The Man Behind the Mirror
A shop on King Street tells a story of a man and his love for glasswork
BY RACHAEL BUCKINGHAM
In Bob Hines’ shop, mirrors are everywhere, piled high on the floor and hanging from the walls. The floors creak. The air is heavy with the afternoon sun shining through the dust. What seems to be a showroom is really a workshop. Long tables are piled with scrap mirrors, paper and tools.
“I never really meant for this place to be a store,” says Hines. “People are always walking in thinking this is an antique shop, but my prices are too high for the normal passerby.” On any given day Hines can be found tucked away in his office. Even when a passerby comes in, Hines may not emerge from his office. “They aren’t going to buy anything,” he declares, “so I don’t even bother.”
Hines is the owner of R Squared, a mirror and glass shop he started more than 30 years ago, when he moved here from Austin, Texas. He was fortunate enough to have set up shop right after Hurricane Hugo. The city was rebuilding, which gave Hines an in. “It was so crazy,” he recalls. “The hurricane damaged so much, but it really got my business going.”
At the time Hines and his small team were only working with stained glass, mostly for houses in the South of Broad area. But stained glass was becoming an art of the past. He wasn’t getting enough commissions. He needed to expand his scope. Finally, at flea markets and antique shops he discovered the art of mirrors. That would be his next big thing, he decided. He started by finding old mirrors wherever he could.
“One time I picked up an old mirror off the side of the road,” he recalls. ”That was exciting.” Then he would make frames for them. His creations were selling well until customers started asking for custom mirrors. This meant that Hines needed to make the mirrors as well as the frames.

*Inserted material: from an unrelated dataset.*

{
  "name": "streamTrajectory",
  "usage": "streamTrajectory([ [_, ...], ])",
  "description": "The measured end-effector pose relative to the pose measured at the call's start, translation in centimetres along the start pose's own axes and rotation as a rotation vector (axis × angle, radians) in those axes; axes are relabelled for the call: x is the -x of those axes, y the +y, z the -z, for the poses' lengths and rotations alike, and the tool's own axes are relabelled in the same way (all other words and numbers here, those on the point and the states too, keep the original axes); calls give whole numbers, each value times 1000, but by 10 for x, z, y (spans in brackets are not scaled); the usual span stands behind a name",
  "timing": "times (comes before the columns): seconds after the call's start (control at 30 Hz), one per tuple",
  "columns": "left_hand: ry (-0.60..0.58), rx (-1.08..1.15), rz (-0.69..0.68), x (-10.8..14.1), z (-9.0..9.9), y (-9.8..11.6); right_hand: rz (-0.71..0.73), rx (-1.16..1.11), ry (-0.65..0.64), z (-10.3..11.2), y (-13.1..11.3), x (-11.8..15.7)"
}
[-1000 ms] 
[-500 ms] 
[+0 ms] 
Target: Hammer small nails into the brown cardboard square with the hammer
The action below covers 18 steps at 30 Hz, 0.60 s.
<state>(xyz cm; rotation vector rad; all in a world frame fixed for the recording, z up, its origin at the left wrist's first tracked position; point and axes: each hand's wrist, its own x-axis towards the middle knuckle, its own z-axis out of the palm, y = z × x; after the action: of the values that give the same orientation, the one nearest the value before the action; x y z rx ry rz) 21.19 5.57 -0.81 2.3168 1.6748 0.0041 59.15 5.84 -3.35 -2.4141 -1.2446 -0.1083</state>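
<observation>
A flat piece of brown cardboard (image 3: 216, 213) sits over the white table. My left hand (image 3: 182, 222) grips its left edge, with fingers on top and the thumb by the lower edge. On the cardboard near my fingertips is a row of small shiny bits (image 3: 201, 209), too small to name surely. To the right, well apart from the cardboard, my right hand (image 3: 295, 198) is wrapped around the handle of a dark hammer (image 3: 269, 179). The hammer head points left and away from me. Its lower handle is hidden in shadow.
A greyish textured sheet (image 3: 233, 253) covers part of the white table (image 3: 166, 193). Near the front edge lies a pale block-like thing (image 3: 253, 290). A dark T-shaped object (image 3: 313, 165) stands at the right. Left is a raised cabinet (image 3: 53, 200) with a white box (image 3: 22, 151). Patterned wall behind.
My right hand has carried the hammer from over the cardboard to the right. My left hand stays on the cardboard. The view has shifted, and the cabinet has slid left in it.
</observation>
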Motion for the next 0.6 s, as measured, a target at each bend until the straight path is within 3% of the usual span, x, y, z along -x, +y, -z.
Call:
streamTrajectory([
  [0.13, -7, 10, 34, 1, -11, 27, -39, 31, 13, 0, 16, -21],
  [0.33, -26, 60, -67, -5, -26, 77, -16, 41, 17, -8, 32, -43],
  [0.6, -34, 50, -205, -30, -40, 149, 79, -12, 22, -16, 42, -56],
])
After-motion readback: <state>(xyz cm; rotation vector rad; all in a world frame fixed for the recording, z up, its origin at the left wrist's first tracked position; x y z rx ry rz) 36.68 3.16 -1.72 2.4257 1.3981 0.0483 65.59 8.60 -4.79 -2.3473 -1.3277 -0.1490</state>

To do so, Hines worked with a group of college graduates who had majored in glass arts. With their help he came up with a technique to make new mirrors look old. He also figured out how to make customized mirrors.
Hines’s work can be found all over town. His stained glass creations fill many residential windows South of Broad and such restaurants as Halls, McCrady’s, The Ordinary, FIG and Mercato. But, in the 30-plus years that he has been in this industry, there is one commission that stands out, he says.
In 2010, he was commissioned by Kahal Kadosh Beth Elohim (KKBE), the second oldest synagogue in the United States, to help solve a problem. In the Jewish faith, people aren’t supposed to turn their backs on the Torah, so it’s a tradition that synagogues close the doors to the ark that encloses the Torah. The doors to KKBE’s ark, however, were too heavy to open and close at every service, so the synagogue leaders decided to leave them open. This worked until KKBE’s rabbi left the synagogue, and no other rabbi wanted to take over, because the rule had been broken for so many years.
The synagogue hired Hines and his team to fix the problem. After two months of work, they replaced the heavy doors with stained glass. “It was one of the more rewarding commissions I had done,” says Hines. “Definitely the high point of my career.” A member of the synagogue who was present the day the doors were revealed to the congregation recalls, “There were many happy Jews that day.”
Hines has built a life of making new things look old. He finds happiness behind patinas and lead glass. His business has grown to a team of six and a second workshop on Meeting Street. He knows his years are numbered with the shop on Upper King Street as the area begins to develop, but he says, “even late into my 80s I want to be that old man that still works on stained glass.”